La vicenda trae origine da un ricorso presentato da un lavoratore tedesco, il quale sosteneva che la società, sua datrice di lavoro, trattasse illegittimamente i suoi dati personali. Nello specifico, la società utilizzava un software SAP per finalità contabili e i dati in esso inseriti venivano trasferiti all’interno di un server situato negli Stati Uniti d’America.
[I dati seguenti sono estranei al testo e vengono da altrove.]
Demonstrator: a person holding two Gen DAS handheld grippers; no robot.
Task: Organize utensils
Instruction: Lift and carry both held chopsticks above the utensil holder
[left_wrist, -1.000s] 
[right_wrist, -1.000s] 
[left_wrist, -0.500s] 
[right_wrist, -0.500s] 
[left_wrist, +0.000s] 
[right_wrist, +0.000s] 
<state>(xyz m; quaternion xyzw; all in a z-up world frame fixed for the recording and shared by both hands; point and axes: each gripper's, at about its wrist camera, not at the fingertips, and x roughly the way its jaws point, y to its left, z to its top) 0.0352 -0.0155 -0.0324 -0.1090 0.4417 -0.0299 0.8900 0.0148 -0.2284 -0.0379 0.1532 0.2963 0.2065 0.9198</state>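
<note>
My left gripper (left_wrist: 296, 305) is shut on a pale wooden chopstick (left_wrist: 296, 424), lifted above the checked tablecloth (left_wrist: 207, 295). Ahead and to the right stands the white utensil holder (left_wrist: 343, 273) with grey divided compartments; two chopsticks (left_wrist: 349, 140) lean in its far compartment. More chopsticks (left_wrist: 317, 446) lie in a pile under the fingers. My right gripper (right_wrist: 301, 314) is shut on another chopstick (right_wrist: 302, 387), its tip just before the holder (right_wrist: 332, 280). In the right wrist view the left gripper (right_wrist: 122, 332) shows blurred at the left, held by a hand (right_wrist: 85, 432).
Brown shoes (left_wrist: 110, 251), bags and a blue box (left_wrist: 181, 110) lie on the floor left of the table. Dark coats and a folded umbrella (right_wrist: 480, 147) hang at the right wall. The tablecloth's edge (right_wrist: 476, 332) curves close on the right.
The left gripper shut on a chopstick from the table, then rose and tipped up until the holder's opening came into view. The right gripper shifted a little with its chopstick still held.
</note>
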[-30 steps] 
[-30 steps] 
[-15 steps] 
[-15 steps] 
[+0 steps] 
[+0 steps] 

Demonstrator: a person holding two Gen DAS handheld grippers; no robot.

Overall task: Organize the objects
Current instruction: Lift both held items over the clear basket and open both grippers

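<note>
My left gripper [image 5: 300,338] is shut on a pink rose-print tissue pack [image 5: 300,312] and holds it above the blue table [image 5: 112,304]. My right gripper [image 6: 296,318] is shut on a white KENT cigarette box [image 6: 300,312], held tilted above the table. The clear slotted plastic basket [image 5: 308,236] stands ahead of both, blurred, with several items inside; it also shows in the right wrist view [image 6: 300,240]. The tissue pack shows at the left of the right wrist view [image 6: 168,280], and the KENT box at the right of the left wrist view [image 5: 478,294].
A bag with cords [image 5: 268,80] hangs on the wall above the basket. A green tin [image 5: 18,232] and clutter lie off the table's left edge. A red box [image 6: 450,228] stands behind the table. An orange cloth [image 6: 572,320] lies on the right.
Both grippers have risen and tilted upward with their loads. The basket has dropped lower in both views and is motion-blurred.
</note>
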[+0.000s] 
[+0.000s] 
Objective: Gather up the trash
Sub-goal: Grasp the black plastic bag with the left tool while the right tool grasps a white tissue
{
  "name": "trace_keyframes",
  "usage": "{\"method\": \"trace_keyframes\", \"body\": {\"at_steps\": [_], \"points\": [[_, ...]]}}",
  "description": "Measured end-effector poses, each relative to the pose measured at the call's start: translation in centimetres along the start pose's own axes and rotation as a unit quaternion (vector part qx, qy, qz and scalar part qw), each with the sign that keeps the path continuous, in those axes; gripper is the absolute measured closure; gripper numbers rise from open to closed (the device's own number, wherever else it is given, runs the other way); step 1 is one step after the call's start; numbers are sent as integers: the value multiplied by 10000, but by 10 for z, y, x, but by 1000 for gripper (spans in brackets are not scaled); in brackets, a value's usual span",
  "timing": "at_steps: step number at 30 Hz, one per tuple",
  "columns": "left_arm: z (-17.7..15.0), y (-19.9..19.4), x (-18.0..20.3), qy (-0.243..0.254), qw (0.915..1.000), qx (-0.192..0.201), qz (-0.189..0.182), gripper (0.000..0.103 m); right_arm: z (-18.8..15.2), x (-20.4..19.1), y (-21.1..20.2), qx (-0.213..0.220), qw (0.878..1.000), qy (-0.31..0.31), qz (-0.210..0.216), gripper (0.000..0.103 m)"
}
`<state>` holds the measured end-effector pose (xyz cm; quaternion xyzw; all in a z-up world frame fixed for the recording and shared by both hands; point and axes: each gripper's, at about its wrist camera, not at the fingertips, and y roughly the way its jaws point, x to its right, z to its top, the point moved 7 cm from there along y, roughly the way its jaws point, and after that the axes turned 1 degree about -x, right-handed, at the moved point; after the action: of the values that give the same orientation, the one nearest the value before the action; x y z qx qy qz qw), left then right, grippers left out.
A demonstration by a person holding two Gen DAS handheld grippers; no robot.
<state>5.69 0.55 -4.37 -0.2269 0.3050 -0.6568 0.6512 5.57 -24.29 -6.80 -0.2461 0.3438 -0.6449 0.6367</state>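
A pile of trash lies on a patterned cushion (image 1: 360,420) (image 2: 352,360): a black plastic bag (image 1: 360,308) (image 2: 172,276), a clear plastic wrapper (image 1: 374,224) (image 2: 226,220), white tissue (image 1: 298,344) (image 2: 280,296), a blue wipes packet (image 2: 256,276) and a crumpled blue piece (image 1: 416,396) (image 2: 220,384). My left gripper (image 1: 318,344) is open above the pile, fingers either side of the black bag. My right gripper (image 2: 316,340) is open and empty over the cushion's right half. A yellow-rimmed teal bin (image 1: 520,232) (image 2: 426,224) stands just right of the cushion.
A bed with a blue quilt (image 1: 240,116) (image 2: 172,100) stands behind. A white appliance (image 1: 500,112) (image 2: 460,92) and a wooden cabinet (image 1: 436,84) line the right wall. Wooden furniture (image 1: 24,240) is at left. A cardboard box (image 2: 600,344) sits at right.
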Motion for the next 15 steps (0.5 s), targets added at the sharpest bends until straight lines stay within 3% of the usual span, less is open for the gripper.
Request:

La società si difendeva affermando che il trattamento di dati personali effettuato fosse legittimo in quanto conforme alle disposizioni del contratto collettivo nazionale applicato in azienda.

Il lavoratore adiva quindi i giudici nazionali territorialmente competenti presentando domande dirette a ottenere: (i) l’accesso ai suoi dati personali; (ii) la cancellazione di dati che lo riguardavano nonché (iii) il riconoscimento di un risarcimento.

I giudici nazionali tedeschi chiamati a decidere sul caso di specie hanno sollevato delle questioni sulla portata dell’applicabilità dell’art. 88 del GDPR. L’art. 88 del GDPR prevede che “gli Stati Membri possono prevedere, con legge o tramite contratti collettivi, norme più specifiche per assicurare la protezione dei diritti e delle libertà con riguardo al trattamento dei dati personali dei dipendenti nell’ambito dei rapporti di lavoro, […]”.

I contratti collettivi possono dunque determinare le regole sul trattamento dei dati anche derogando le disposizioni del GDPR o devono rispettarle integralmente?

Con la pronuncia in commento, la Corte di Giustizia ha chiarito che, quando le disposizioni di un CCNL disciplinano il trattamento dei dati personali nei luoghi di lavoro, le stesse devono rispettare i principi fondamentali del GDPR. L’effetto deve essere quello di vincolare i suoi destinatari (datori di lavoro e associazioni sindacali) a garantire il rispetto dei principi di liceità, correttezza e trasparenza del trattamento, dei requisiti per un consenso lecito e delle norme sul trattamento di categorie particolari di dati personali.

Ciò comporta che se un giudice dovesse accertare che le disposizioni di un contratto collettivo che disciplinano uno o più trattamenti di dati personali nei luoghi di lavoro violano le condizioni e i limiti prescritti dalla normativa di settore applicabile, allora sarebbe tenuto a disapplicare le disposizioni non conformi senza che il margine di discrezionalità di cui dispongono le parti di tale contratto nel determinare il carattere «necessario» di un trattamento di dati personali impedisca all’autorità giudiziale di esercitare un controllo giurisdizionale completo al riguardo.